> Dataset excerpts:
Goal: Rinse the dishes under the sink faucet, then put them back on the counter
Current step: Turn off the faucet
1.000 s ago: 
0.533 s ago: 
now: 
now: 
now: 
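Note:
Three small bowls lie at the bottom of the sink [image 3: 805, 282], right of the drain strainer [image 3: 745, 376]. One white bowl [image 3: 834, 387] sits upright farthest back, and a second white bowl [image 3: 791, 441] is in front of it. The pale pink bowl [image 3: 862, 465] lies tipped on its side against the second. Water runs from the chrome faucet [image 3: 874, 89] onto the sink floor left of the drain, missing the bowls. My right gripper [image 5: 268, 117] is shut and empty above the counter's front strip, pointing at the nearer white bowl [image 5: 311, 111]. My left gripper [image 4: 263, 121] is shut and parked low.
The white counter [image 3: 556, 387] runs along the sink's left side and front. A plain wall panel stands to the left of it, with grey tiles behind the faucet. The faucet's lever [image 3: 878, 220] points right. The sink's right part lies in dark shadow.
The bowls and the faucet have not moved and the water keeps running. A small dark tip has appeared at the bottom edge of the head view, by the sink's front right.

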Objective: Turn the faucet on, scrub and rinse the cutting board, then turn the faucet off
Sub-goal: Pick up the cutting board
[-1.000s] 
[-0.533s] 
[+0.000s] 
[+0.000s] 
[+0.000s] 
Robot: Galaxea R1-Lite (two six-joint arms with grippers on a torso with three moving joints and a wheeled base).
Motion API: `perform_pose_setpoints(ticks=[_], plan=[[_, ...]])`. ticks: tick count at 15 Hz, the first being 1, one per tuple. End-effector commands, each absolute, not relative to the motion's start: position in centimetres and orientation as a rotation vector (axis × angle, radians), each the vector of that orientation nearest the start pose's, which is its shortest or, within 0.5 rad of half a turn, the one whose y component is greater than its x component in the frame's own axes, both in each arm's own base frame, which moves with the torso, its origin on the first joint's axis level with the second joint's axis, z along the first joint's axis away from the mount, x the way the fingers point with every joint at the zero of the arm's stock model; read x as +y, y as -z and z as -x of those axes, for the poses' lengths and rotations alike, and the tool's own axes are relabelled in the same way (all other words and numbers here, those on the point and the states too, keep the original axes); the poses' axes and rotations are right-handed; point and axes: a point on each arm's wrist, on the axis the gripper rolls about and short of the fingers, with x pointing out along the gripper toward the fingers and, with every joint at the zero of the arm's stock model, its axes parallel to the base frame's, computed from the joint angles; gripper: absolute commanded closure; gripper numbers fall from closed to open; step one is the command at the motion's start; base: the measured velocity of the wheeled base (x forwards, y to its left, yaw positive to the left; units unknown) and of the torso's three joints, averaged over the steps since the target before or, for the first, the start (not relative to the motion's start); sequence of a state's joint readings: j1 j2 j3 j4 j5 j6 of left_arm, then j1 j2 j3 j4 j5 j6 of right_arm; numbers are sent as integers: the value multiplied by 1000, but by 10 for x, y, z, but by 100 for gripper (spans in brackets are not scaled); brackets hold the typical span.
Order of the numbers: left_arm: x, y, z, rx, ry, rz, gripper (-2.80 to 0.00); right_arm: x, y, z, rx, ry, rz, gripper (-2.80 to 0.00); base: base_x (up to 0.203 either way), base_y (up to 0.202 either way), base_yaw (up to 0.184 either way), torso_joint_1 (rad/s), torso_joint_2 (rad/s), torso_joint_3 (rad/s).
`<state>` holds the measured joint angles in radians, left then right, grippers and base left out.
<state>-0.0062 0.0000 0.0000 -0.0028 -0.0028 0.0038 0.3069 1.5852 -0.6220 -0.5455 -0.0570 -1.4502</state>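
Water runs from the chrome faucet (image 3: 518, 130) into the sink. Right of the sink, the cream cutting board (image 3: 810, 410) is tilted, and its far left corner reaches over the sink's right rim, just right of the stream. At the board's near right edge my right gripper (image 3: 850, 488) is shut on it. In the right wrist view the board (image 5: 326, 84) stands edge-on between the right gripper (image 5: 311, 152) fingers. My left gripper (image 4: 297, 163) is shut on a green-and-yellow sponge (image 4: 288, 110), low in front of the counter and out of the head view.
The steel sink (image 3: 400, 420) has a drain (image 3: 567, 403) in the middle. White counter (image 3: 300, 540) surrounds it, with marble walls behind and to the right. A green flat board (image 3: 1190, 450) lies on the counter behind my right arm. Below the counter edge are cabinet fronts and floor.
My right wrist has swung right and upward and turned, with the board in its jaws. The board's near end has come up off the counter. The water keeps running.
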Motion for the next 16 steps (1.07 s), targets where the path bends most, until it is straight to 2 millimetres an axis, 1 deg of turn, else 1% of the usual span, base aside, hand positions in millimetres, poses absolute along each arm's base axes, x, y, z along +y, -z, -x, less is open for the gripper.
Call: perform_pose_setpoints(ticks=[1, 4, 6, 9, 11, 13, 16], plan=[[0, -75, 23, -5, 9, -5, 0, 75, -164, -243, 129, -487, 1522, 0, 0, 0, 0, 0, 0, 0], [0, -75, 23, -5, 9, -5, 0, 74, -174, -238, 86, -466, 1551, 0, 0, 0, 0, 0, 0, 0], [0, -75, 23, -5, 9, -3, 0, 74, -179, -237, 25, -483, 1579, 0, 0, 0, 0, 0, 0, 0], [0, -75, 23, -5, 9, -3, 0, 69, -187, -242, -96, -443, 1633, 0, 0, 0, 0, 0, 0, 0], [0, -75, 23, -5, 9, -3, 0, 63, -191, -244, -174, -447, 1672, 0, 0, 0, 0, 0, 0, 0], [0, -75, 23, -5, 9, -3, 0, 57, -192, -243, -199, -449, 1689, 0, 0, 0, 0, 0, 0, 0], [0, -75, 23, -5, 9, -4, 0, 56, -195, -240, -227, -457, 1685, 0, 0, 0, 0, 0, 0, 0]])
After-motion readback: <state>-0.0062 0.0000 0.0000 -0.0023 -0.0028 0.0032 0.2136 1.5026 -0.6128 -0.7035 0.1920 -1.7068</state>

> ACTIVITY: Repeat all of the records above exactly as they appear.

> REPLY TO THE EXERCISE:
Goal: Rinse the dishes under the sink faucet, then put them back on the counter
Current step: Turn off the faucet
1.000 s ago: 
0.533 s ago: 
now: 
now: 
now: 
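Note:
Three small bowls lie at the bottom of the sink [image 3: 805, 282], right of the drain strainer [image 3: 745, 376]. One white bowl [image 3: 834, 387] sits upright farthest back, and a second white bowl [image 3: 791, 441] is in front of it. The pale pink bowl [image 3: 862, 465] lies tipped on its side against the second. Water runs from the chrome faucet [image 3: 874, 89] onto the sink floor left of the drain, missing the bowls. My right gripper [image 5: 268, 117] is shut and empty above the counter's front strip, pointing at the nearer white bowl [image 5: 311, 111]. My left gripper [image 4: 263, 121] is shut and parked low.
The white counter [image 3: 556, 387] runs along the sink's left side and front. A plain wall panel stands to the left of it, with grey tiles behind the faucet. The faucet's lever [image 3: 878, 220] points right. The sink's right part lies in dark shadow.
The bowls and the faucet have not moved and the water keeps running. A small dark tip has appeared at the bottom edge of the head view, by the sink's front right.
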
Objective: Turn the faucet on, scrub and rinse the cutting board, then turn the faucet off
Sub-goal: Pick up the cutting board
[-1.000s] 
[-0.533s] 
[+0.000s] 
[+0.000s] 
[+0.000s] 
Robot: Galaxea R1-Lite (two six-joint arms with grippers on a torso with three moving joints and a wheeled base).
Motion API: `perform_pose_setpoints(ticks=[_], plan=[[_, ...]])`. ticks: tick count at 15 Hz, the first being 1, one per tuple. End-effector commands, each absolute, not relative to the motion's start: position in centimetres and orientation as a rotation vector (axis × angle, radians), each the vector of that orientation nearest the start pose's, which is its shortest or, within 0.5 rad of half a turn, the one whose y component is greater than its x component in the frame's own axes, both in each arm's own base frame, which moves with the torso, its origin on the first joint's axis level with the second joint's axis, z along the first joint's axis away from the mount, x the way the fingers point with every joint at the zero of the arm's stock model; read x as +y, y as -z and z as -x of those axes, for the poses' lengths and rotations alike, and the tool's own axes are relabelled in the same way (all other words and numbers here, those on the point and the states too, keep the original axes); the poses' axes and rotations are right-handed; point and axes: a point on each arm's wrist, on the axis the gripper rolls about and short of the fingers, with x pointing out along the gripper toward the fingers and, with every joint at the zero of the arm's stock model, its axes parallel to the base frame's, computed from the joint angles; gripper: absolute commanded closure; gripper numbers fall from closed to open; step one is the command at the motion's start; base: the measured velocity of the wheeled base (x forwards, y to its left, yaw positive to the left; units unknown) and of the torso's three joints, averaged over the steps since the target before or, for the first, the start (not relative to the motion's start); sequence of a state's joint readings: j1 j2 j3 j4 j5 j6 of left_arm, then j1 j2 j3 j4 j5 j6 of right_arm; numbers are sent as integers: the value multiplied by 1000, but by 10 for x, y, z, but by 100 for gripper (spans in brackets are not scaled); brackets hold the typical span.
Order of the numbers: left_arm: x, y, z, rx, ry, rz, gripper (-2.80 to 0.00); right_arm: x, y, z, rx, ry, rz, gripper (-2.80 to 0.00); base: base_x (up to 0.203 either way), base_y (up to 0.202 either way), base_yaw (up to 0.184 either way), torso_joint_1 (rad/s), torso_joint_2 (rad/s), torso_joint_3 (rad/s).
`<state>` holds the measured joint angles in radians, left then right, grippers and base left out.
<state>-0.0062 0.0000 0.0000 -0.0028 -0.0028 0.0038 0.3069 1.5852 -0.6220 -0.5455 -0.0570 -1.4502</state>
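Water runs from the chrome faucet (image 3: 518, 130) into the sink. Right of the sink, the cream cutting board (image 3: 810, 410) is tilted, and its far left corner reaches over the sink's right rim, just right of the stream. At the board's near right edge my right gripper (image 3: 850, 488) is shut on it. In the right wrist view the board (image 5: 326, 84) stands edge-on between the right gripper (image 5: 311, 152) fingers. My left gripper (image 4: 297, 163) is shut on a green-and-yellow sponge (image 4: 288, 110), low in front of the counter and out of the head view.
The steel sink (image 3: 400, 420) has a drain (image 3: 567, 403) in the middle. White counter (image 3: 300, 540) surrounds it, with marble walls behind and to the right. A green flat board (image 3: 1190, 450) lies on the counter behind my right arm. Below the counter edge are cabinet fronts and floor.
My right wrist has swung right and upward and turned, with the board in its jaws. The board's near end has come up off the counter. The water keeps running.
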Motion for the next 16 steps (1.07 s), targets where the path bends most, until it is straight to 2 millimetres an axis, 1 deg of turn, else 1% of the usual span, base aside, hand positions in millimetres, poses absolute along each arm's base axes, x, y, z along +y, -z, -x, less is open for the gripper.
Call: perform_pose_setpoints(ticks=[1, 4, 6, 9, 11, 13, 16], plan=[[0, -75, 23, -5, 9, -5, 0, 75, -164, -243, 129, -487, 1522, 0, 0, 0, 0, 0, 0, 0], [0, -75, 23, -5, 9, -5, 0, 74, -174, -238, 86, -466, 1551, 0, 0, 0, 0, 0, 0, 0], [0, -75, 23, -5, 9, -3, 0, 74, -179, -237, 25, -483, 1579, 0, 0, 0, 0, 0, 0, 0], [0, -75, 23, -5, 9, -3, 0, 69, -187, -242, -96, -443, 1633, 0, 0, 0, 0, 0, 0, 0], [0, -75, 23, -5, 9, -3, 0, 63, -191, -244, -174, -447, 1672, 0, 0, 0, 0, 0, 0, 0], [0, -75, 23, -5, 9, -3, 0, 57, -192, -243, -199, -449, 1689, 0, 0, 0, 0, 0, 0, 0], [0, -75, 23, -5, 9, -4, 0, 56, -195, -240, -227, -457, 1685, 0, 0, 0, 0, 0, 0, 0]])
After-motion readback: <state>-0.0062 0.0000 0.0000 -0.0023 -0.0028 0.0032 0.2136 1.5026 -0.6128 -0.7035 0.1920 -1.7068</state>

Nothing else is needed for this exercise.